I peer into the bright, forget-me-not blue sky, to follow the plane. Did she actually go? I was with her at the counter, where she received her UM “Unattendant Minor”, a red and white pouch on a string around her neck, and while she was greeted by the pilot and co-pilot. The crew was checking in. Soon a flight attendant with a bright smile looked at her, teeth gleaming white, and asked: "Would you like a strict or a not strict flight attendant?” Astonished, my daughter asked “Are there really “strict” flight attendants?” We all laughed, took photos, and finally came to the passport zone; the zone of no return. Here my little girl vanished between the hassle and buzzle of conveyer belts filled with grey plastic tubs to carry jewelry, belts, coins and other small belongings through large x-ray machines. Jackets and boots were flying to the rhythm of magic wands. She passed spread-eagled men trying to find the unfindable. I stood alone. At the bottom of my feet, a colorful array of all kinds of relinquished bottles and their liquids. I waved frantically, glimpsing at her pink-magenta colors and a small white hand....waving. Occasionally a girl’s voice elevated to a perfect pitch:” Ich liebe Dich, Mama”!
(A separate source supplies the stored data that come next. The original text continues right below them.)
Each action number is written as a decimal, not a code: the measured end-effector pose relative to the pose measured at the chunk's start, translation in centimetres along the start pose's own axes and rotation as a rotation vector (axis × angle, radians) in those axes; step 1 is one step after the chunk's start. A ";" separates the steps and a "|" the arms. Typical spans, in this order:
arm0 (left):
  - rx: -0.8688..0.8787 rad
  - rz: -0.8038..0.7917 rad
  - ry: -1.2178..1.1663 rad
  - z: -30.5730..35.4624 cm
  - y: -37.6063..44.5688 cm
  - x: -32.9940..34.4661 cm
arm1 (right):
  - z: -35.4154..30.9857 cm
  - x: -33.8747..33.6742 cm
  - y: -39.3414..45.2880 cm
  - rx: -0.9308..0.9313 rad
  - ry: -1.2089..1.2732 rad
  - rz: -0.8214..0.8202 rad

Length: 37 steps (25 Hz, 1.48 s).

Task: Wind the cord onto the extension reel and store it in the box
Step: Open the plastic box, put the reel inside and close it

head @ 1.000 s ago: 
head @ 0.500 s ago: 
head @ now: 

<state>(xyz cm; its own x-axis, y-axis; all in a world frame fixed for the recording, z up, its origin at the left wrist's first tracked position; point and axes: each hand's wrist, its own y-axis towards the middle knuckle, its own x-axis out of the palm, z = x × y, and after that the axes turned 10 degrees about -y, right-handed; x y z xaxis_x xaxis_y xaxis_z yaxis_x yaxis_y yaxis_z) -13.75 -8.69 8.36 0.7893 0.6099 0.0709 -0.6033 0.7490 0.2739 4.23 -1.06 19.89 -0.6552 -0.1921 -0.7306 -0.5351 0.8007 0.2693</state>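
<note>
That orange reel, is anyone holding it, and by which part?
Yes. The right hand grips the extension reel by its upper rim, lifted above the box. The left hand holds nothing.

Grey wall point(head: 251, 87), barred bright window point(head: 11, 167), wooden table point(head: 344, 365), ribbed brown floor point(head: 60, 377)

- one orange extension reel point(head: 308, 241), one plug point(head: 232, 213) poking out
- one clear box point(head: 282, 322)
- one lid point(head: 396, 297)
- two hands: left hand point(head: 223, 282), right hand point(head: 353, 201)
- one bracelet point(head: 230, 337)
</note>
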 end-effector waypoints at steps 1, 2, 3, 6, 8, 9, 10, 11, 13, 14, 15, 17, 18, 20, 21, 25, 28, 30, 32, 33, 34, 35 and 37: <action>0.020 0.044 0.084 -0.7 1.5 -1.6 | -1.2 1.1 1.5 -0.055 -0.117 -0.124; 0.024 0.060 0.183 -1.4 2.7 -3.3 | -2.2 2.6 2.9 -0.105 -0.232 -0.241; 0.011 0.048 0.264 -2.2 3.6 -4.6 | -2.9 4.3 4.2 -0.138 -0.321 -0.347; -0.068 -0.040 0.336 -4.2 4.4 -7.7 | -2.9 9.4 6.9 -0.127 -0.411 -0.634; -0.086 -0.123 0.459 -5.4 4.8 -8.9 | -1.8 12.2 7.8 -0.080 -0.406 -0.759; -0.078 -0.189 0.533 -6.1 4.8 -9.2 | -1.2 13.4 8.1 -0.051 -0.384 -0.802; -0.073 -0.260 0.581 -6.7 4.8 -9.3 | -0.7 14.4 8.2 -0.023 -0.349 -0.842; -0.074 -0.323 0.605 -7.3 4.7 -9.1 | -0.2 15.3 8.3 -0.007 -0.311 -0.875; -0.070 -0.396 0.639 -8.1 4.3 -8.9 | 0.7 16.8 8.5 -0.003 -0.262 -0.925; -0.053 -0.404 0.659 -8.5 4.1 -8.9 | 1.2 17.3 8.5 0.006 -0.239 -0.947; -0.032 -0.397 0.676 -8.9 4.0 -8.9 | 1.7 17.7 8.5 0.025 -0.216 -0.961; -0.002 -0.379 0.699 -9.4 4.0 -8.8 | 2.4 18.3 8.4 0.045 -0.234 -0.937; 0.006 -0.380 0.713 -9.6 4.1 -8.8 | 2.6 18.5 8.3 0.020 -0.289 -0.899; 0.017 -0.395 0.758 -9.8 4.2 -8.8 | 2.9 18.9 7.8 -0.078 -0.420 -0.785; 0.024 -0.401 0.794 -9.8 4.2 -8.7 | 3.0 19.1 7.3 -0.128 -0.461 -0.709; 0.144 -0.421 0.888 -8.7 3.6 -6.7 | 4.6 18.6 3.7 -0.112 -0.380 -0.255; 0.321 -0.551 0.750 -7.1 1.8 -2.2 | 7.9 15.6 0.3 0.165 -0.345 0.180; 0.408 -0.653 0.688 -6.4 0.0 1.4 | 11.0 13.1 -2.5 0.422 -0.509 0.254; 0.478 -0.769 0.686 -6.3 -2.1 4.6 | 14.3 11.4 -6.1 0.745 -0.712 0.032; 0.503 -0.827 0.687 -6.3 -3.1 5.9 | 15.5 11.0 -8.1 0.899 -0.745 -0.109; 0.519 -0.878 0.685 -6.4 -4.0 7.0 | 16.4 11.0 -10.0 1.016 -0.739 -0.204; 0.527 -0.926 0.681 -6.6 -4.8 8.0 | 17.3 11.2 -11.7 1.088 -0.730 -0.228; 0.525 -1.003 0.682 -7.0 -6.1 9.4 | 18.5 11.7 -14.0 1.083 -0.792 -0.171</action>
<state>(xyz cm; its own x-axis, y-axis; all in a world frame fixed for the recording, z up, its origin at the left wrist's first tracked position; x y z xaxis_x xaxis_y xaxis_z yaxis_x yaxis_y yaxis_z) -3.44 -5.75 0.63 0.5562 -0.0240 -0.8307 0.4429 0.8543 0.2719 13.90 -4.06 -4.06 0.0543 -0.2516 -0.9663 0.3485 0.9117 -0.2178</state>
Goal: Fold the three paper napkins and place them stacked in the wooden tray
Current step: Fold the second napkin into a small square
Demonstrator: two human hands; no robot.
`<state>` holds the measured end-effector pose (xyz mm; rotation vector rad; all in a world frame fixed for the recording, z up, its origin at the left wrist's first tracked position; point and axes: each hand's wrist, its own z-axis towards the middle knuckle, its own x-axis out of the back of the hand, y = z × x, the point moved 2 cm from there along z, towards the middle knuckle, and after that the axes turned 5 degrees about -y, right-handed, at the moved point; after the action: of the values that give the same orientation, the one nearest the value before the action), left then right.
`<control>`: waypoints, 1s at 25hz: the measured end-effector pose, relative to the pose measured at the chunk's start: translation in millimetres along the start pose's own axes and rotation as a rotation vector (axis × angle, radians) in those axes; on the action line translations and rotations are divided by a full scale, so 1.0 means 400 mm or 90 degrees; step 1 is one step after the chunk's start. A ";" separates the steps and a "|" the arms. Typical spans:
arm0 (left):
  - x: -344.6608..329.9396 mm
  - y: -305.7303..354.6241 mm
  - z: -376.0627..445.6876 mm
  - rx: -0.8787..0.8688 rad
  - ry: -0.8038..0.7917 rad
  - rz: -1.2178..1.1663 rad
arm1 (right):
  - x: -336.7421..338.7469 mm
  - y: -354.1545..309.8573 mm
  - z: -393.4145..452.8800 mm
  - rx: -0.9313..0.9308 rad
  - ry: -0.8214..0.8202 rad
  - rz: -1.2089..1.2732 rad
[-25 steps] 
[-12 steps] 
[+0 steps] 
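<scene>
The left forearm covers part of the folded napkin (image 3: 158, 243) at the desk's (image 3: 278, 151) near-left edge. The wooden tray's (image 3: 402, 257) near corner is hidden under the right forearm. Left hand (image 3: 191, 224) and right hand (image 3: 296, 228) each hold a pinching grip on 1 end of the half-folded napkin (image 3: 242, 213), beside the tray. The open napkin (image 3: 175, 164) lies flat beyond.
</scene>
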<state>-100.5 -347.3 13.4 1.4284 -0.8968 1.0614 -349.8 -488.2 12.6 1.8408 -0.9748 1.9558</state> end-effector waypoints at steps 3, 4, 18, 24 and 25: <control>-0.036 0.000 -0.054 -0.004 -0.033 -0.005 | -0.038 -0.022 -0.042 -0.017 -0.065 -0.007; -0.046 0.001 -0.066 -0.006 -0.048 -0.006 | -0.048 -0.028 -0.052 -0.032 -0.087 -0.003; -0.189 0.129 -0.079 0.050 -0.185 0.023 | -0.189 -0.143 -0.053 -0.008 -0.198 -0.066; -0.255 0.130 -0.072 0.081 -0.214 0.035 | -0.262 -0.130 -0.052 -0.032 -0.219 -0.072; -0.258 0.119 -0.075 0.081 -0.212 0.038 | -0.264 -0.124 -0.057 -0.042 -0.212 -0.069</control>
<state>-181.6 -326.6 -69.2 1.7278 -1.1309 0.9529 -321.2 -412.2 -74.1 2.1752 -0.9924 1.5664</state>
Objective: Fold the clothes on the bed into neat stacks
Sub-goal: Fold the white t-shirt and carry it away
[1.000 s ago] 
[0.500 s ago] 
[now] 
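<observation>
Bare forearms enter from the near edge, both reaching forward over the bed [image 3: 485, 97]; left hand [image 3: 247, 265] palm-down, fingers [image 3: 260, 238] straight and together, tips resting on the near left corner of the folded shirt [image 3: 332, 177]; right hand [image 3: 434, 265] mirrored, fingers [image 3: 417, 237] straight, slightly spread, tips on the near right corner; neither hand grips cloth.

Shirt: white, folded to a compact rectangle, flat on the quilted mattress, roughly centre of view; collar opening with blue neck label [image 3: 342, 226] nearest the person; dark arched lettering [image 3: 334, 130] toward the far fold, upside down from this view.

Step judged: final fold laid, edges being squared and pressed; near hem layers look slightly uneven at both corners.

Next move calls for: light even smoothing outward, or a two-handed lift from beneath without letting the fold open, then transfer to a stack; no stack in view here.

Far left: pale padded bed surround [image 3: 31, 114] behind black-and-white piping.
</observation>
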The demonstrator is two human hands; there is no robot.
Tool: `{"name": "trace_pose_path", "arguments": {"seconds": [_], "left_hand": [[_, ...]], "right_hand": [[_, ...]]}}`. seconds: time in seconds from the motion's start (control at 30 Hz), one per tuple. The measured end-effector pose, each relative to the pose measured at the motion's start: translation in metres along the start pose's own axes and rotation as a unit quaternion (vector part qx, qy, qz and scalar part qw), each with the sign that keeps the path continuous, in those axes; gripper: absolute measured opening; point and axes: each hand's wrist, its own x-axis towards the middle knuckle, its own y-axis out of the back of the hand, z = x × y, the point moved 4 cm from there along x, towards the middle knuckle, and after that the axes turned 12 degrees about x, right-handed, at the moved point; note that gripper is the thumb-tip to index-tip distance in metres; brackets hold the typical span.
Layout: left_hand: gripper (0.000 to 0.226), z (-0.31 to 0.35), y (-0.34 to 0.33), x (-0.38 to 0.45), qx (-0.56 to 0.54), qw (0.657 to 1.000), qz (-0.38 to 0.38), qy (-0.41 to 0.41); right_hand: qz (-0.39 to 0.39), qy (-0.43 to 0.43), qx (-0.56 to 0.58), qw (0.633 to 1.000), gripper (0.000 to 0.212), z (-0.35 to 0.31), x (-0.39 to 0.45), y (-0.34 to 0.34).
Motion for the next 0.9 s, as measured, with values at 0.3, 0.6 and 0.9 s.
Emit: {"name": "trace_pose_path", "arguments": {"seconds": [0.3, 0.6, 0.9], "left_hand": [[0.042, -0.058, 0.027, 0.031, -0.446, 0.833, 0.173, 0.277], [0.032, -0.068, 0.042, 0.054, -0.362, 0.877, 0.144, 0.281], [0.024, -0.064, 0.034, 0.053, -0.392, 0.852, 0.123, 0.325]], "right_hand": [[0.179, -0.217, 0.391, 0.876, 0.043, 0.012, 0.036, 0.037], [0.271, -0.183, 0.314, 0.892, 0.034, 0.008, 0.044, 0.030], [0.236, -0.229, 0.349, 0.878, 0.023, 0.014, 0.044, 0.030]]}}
Finally I strolled back past the bookshops, passed the newspapers full of the Gulf Coast’s oil spill headlines. Next to the rising and falling financial markets and into the “Reflection Room”, a quiet zone for all religions or none, where the mosaic at the entrance’s floor showed the “True North”. Inside it was quiet except the imagined call of a distant muezzin, calling for evening prayer.
I sat down next to two carpets facing East. Two grown men went up and down whispering exotic versus while I quietly cried into my German soul on American soil.